From the entries below, copy every line that holds the word "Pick".

* [RECORDS]
• • • •

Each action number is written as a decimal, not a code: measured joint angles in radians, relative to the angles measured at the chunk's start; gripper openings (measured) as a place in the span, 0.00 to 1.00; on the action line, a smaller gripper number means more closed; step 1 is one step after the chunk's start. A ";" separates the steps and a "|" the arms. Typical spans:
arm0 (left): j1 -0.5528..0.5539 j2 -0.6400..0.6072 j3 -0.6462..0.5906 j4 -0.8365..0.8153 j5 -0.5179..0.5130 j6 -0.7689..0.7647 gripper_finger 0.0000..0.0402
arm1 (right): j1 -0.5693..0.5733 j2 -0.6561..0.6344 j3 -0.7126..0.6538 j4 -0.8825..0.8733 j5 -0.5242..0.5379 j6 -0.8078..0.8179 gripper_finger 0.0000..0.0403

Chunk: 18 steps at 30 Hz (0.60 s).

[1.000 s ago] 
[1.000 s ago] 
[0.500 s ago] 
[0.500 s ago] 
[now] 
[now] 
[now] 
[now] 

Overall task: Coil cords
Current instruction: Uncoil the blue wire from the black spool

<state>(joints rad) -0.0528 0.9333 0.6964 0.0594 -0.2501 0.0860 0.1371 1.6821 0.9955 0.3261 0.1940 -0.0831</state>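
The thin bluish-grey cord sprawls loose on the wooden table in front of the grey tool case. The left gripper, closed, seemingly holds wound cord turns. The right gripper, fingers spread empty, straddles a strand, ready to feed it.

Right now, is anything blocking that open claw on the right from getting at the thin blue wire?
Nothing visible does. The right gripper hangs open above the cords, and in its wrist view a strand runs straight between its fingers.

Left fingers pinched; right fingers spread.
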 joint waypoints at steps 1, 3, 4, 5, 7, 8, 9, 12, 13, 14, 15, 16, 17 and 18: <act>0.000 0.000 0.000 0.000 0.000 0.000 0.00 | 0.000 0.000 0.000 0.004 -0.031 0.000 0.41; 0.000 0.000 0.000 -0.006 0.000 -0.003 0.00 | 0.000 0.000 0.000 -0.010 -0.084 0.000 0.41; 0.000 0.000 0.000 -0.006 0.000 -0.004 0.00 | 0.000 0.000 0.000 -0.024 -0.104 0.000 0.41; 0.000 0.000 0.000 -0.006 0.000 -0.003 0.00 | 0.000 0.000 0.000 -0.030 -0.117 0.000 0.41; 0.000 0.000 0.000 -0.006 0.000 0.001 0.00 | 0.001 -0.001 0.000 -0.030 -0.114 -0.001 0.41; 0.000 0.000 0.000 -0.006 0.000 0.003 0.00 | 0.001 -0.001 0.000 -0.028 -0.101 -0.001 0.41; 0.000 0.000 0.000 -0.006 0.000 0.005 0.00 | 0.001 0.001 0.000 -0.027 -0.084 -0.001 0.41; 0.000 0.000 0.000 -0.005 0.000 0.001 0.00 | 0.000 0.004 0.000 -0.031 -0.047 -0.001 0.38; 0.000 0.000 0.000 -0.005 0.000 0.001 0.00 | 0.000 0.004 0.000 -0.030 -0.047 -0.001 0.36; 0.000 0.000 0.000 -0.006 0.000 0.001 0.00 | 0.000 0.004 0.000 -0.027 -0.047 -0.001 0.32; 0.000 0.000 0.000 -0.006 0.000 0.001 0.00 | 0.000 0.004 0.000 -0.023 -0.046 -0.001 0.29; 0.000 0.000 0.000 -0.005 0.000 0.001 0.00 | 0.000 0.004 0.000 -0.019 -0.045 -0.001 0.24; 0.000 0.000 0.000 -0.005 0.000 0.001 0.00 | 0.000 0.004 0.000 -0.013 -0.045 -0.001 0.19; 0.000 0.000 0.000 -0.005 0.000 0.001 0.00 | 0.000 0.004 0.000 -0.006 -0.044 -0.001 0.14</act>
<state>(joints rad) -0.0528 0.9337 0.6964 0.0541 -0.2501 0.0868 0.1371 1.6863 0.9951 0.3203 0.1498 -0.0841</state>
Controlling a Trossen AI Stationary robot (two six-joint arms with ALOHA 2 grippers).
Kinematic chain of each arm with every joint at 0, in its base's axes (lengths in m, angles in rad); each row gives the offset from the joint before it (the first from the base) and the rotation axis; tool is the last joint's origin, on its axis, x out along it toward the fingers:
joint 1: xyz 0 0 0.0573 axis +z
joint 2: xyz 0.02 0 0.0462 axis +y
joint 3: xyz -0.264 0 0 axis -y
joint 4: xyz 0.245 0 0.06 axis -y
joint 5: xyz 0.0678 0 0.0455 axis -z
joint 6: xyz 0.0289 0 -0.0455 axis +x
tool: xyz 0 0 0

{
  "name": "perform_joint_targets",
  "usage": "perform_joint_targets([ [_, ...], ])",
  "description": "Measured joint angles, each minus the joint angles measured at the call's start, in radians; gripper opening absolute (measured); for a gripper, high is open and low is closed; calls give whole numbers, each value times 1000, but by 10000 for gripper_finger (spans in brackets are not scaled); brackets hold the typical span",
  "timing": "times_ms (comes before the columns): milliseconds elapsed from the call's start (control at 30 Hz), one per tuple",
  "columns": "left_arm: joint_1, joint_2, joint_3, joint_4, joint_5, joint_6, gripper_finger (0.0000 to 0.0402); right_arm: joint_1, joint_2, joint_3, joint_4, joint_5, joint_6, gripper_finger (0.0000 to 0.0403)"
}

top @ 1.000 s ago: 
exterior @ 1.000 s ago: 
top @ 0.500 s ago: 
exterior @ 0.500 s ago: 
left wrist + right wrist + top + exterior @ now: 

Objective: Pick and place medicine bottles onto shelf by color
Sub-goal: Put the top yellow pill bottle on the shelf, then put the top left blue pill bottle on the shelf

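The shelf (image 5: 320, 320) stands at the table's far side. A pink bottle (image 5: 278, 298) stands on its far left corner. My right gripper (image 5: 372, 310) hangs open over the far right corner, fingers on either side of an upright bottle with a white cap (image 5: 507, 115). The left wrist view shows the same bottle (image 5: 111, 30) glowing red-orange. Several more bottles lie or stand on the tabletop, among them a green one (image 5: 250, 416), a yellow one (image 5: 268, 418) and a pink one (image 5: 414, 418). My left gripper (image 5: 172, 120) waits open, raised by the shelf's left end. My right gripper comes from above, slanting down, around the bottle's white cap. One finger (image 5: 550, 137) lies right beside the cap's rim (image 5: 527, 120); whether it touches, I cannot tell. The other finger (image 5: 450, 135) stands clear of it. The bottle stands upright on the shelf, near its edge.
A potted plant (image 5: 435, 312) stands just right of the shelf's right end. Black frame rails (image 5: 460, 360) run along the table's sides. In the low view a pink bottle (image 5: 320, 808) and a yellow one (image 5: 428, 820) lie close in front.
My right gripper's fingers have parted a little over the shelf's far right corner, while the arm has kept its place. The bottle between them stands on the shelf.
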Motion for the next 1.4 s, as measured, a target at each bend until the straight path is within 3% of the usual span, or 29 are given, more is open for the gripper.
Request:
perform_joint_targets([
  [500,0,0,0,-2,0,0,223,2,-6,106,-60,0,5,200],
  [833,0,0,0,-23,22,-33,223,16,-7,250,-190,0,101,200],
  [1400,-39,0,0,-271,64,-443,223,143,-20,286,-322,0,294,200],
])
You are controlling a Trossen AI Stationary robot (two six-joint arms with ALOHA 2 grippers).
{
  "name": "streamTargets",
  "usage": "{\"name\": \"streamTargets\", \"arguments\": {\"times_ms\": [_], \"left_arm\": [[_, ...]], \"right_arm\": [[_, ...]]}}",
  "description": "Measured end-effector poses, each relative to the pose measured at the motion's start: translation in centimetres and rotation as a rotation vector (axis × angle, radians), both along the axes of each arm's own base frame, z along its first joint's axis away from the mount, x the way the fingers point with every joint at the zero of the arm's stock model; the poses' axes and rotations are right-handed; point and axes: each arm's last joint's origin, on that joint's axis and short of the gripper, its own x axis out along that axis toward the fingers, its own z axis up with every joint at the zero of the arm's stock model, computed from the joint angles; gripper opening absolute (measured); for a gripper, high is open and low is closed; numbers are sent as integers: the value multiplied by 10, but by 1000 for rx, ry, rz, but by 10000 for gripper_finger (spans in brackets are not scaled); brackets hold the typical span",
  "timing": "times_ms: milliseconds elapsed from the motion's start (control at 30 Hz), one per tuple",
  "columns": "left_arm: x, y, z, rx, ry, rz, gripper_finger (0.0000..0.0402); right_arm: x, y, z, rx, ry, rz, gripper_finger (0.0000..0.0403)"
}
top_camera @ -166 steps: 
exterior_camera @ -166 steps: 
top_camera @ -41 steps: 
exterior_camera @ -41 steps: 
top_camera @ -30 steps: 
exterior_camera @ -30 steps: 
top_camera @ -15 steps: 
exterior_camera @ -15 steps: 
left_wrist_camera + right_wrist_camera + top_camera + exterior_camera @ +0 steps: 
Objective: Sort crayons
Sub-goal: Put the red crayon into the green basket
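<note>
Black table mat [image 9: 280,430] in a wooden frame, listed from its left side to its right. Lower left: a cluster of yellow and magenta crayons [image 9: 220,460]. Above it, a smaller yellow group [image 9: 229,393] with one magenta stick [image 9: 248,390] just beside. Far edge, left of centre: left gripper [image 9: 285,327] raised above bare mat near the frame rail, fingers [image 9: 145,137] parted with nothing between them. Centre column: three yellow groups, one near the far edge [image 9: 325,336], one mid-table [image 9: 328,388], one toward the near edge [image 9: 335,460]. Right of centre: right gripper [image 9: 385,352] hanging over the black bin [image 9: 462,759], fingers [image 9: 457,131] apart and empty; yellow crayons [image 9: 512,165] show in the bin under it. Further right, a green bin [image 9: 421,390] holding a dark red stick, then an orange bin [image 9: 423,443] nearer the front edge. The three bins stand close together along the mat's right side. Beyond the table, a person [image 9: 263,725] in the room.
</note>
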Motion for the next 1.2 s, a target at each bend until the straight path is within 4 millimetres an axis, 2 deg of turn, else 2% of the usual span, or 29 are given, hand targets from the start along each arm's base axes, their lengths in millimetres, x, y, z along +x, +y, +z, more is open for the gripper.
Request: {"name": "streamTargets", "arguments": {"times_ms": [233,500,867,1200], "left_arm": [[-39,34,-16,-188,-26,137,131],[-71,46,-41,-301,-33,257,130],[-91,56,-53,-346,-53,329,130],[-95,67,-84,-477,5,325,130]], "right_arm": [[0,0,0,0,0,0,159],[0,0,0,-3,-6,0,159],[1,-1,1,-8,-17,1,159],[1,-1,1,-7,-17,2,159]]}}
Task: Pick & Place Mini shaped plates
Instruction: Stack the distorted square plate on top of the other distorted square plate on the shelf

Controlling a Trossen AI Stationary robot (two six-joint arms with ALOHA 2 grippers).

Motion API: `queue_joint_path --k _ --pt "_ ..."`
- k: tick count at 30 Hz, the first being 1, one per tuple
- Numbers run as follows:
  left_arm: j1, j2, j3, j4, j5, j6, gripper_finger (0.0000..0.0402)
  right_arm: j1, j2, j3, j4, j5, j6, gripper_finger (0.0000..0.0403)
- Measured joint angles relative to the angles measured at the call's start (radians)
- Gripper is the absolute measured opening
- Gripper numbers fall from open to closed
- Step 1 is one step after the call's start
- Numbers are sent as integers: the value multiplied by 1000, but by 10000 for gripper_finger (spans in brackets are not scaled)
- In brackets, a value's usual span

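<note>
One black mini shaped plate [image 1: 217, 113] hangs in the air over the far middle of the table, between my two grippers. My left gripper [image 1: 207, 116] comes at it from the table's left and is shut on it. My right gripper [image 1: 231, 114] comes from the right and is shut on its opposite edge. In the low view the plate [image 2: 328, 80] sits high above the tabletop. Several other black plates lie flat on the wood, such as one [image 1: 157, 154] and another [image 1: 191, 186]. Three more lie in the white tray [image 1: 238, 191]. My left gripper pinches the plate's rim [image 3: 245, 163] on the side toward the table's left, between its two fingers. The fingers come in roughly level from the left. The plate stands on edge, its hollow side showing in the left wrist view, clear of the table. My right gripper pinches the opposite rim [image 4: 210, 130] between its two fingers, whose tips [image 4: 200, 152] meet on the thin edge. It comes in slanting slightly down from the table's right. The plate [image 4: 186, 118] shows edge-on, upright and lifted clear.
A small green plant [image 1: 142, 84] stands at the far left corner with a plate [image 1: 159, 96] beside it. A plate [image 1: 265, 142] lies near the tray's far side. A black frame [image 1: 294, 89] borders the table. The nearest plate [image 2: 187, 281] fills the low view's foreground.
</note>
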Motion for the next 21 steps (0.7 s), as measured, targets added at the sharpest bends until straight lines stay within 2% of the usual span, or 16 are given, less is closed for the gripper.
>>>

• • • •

* [TASK RESULT]
Objective: Pick and place medicine bottles onto shelf by color
Task: Pick & Place Mini shaped plates

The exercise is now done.